**Exercise**.
Go through the material and copy each line in which the word "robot" shows up.

**Provided data**.
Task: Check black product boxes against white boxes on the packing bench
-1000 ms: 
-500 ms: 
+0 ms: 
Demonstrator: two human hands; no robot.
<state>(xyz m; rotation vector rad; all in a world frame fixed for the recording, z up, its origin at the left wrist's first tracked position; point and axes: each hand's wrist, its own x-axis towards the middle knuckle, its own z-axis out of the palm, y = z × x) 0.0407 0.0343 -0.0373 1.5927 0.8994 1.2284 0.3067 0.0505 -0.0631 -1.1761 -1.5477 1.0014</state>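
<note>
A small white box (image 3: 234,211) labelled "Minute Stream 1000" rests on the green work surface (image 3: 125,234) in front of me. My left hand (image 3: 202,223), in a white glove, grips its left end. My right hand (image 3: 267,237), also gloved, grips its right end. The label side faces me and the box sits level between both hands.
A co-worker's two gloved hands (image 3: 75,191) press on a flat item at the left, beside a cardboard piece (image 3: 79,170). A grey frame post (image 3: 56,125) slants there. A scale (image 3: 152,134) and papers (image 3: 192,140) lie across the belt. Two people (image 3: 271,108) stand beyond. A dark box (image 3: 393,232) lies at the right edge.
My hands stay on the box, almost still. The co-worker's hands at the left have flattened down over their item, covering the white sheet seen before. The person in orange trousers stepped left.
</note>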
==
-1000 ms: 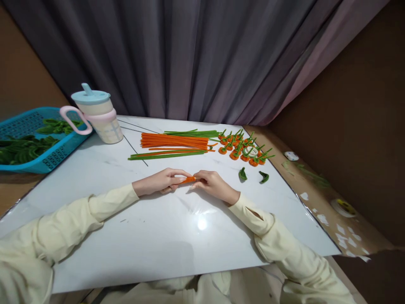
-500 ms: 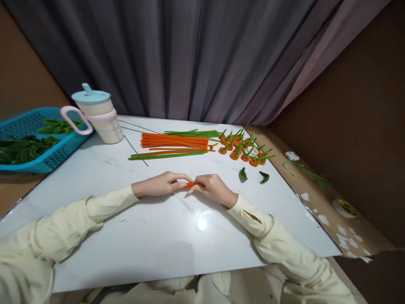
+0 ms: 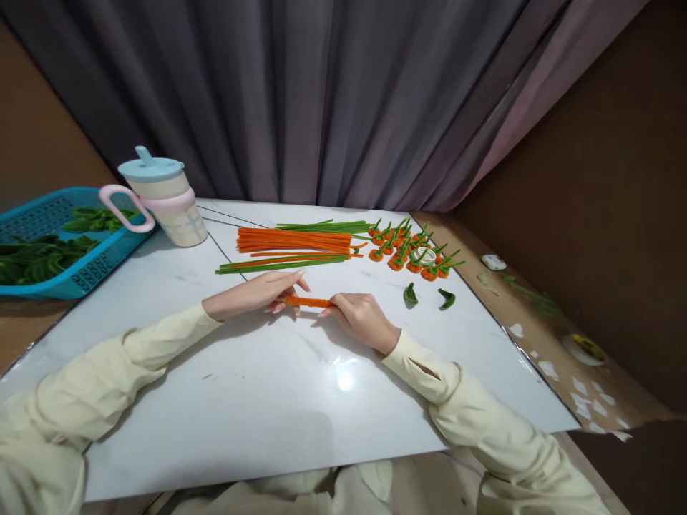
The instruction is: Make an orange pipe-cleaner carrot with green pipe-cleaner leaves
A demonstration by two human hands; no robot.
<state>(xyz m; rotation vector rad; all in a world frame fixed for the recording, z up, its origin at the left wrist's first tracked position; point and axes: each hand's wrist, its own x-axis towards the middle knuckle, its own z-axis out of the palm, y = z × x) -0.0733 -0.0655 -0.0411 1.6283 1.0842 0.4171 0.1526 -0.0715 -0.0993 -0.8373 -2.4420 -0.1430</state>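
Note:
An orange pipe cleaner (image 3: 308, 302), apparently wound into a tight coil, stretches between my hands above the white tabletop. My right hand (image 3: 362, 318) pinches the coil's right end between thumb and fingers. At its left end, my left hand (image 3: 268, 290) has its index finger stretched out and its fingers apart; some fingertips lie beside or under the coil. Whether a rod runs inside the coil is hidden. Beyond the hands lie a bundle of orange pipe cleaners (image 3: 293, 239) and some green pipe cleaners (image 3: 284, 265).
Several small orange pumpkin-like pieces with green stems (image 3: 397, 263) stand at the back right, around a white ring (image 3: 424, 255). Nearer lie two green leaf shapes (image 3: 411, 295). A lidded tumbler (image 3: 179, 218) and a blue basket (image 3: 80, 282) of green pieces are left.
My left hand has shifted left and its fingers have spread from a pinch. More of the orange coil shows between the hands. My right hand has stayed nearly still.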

**Task response**.
Demonstrator: two human hands; no robot.
A demonstration by two human hands; no robot.

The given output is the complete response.